<h1 style="font-size: 1.6rem; font-weight: bold">Module 6 - Topic 1: Statistics</h1>
<p style="margin-top: 5px; margin-bottom: 5px;">Monash University Australia</p>
<p style="margin-top: 5px; margin-bottom: 5px;">ITO 4001: Foundations of Computing</p>
<p style="margin-top: 5px; margin-bottom: 5px;">Jupyter Notebook by: Tristan Sim Yook Min</p>
References: Images and Diagrams from Monash Faculty of Information Technology

---

### **Z-Tests: Statistical Inference for Normal Populations with Known Variance**

A statistical hypothesis represents a claim or assumption about the parameters of a population distribution. We call it a hypothesis because its truth remains uncertain until tested. The fundamental challenge in hypothesis testing is creating a systematic method to evaluate whether observed sample data supports or contradicts our initial assumption about the population.

### **Example: Testing Population Means When Variance is Known**

Consider a random sample $X_1, X_2, \ldots, X_n$ drawn from a normal distribution with unknown mean $\mu$ but known variance $\sigma^2$. Our goal is to evaluate the null hypothesis:

$H_0: \mu = \mu_0$

against the competing alternative hypothesis:

$H_1: \mu \neq \mu_0$

where $\mu_0$ represents a specific value we want to test against.

#### Building the Test Statistic

The sample mean $\bar{X} = \frac{\sum_{i=1}^n X_i}{n}$ serves as our natural estimator for the population mean $\mu$. Intuitively, we should accept the null hypothesis $H_0$ when $\bar{X}$ falls reasonably close to $\mu_0$. This logic leads us to define a rejection region:

$C = \{X_1, \ldots, X_n : |\bar{X} - \mu_0| > c\}$

where $c$ represents a threshold value we need to determine.

#### Finding the Critical Threshold

To construct a test with significance level $\alpha$, we must choose $c$ such that the probability of Type I error equals $\alpha$. This means finding $c$ where:

$P_{\mu_0}\{|\bar{X} - \mu_0| > c\} = \alpha$

The notation $P_{\mu_0}$ indicates we calculate this probability assuming the null hypothesis is true (i.e., $\mu = \mu_0$).

Under the null hypothesis, $\bar{X}$ follows a normal distribution with mean $\mu_0$ and variance $\sigma^2/n$. Therefore, we can standardize using:

$Z \equiv \frac{\bar{X} - \mu_0}{\sigma/\sqrt{n}}$

This standardized variable $Z$ follows a standard normal distribution.

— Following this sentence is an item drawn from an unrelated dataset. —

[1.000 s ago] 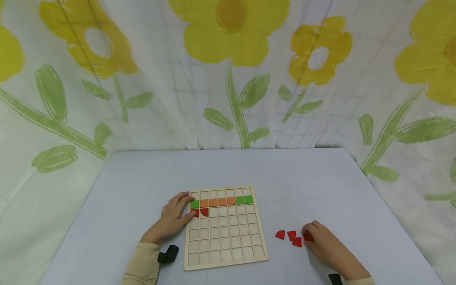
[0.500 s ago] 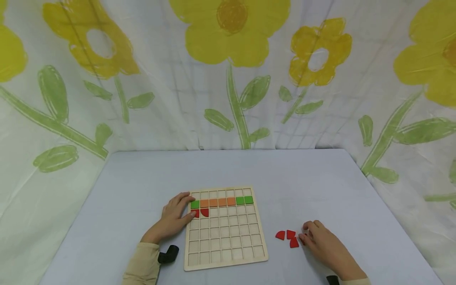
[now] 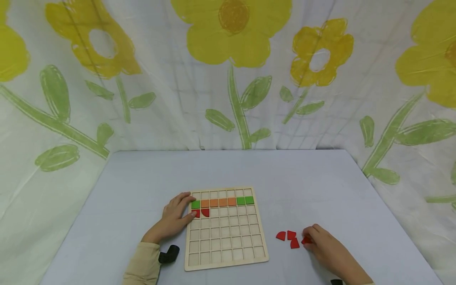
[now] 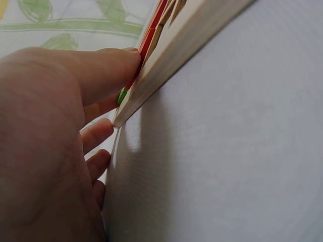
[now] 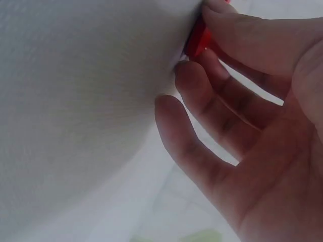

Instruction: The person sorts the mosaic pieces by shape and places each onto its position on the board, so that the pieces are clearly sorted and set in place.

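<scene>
At the tabletop [image 3: 292, 178], beside loose pieces [image 3: 295, 243], a red piece [image 3: 306, 240] is being pinched by the right hand [image 3: 325, 248]; the gridded board [image 3: 227, 241] is being touched, ungrasped, by the left hand [image 3: 173, 219]. Pickup is seemingly being performed; secure lifting is being required.

Right hand [image 3: 325, 246] partly hides its red piece [image 3: 306, 240]; thumb of left hand [image 3: 174, 217] covers part of first-column red piece [image 3: 197, 211]; board [image 4: 192, 38] cut off atop left wrist view.

You can read no text, label, brand or number on the wooden grid board [image 3: 227, 229] at your left hand [image 3: 173, 216], the red quarter-circle pieces [image 3: 295, 243] by your right hand [image 3: 327, 248], or anywhere else.
</scene>
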`<state>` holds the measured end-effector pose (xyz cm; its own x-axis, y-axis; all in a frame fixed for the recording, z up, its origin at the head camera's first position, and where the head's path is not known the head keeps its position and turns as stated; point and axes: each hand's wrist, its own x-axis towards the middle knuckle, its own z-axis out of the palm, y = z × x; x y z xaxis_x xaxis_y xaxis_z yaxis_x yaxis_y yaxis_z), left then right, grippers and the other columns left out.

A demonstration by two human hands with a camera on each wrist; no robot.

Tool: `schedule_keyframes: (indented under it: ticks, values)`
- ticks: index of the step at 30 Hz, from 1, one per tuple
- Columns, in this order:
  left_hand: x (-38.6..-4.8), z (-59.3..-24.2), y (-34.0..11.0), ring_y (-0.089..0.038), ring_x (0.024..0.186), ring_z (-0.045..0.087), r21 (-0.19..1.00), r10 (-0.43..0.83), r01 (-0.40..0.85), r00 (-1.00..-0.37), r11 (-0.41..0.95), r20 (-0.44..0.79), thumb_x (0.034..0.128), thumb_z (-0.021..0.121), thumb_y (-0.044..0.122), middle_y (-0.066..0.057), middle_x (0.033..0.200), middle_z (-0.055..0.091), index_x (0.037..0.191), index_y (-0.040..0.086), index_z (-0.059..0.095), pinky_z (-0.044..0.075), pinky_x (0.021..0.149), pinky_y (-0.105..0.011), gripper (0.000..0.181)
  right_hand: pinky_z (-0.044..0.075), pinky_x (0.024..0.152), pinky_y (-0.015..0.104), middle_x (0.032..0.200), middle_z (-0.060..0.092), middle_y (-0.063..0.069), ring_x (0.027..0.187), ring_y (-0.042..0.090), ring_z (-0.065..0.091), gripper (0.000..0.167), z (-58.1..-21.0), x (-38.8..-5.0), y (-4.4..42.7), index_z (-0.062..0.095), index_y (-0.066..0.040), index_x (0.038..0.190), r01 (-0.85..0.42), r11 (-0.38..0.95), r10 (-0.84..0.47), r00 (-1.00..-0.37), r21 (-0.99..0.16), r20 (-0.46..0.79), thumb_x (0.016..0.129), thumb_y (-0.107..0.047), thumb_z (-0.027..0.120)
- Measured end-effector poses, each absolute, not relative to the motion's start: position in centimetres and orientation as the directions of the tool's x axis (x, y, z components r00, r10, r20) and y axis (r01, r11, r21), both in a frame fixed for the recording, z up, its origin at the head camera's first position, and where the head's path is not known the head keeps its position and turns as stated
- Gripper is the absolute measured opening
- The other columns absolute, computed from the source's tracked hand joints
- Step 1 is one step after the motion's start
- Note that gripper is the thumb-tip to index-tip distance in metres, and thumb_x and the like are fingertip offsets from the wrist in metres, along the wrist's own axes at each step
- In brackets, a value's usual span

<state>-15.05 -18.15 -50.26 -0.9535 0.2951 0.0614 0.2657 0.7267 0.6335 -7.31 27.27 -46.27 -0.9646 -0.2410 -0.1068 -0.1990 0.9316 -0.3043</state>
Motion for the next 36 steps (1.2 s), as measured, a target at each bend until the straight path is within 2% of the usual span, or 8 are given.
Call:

#### Deriving the Decision Rule

The condition $P_{\mu_0}\{|\bar{X} - \mu_0| > c\} = \alpha$ can be rewritten as:

$P\left\{|Z| > \frac{c\sqrt{n}}{\sigma}\right\} = \alpha$

Due to the symmetry of the standard normal distribution:

$2P\left\{Z > \frac{c\sqrt{n}}{\sigma}\right\} = \alpha$

Since we know that $P\{Z > z_{\alpha/2}\} = \alpha/2$ for a standard normal variable, we can set:

$\frac{c\sqrt{n}}{\sigma} = z_{\alpha/2}$

Solving for $c$ gives us:
$c = \frac{z_{\alpha/2}\sigma}{\sqrt{n}}$

### **Two-Tailed Test Decision Framework**

With our critical value established, the significance level $\alpha$ test follows this decision rule:

- **Reject** $H_0$ when $\frac{\sqrt{n}}{\sigma}|\bar{X} - \mu_0| > z_{\alpha/2}$
- **Fail to reject** $H_0$ when $\frac{\sqrt{n}}{\sigma}|\bar{X} - \mu_0| \leq z_{\alpha/2}$

This approach, testing $\mu = \mu_0$ against $\mu \neq \mu_0$, is termed a **two-tailed test**. We consider both extremely large positive and negative deviations of the sample mean from $\mu_0$ as evidence against our null hypothesis.

### **One-Tailed Tests**

When we specifically want to determine if the population mean is greater than or less than $\mu_0$ (rather than simply different from it), we employ **one-tailed tests**.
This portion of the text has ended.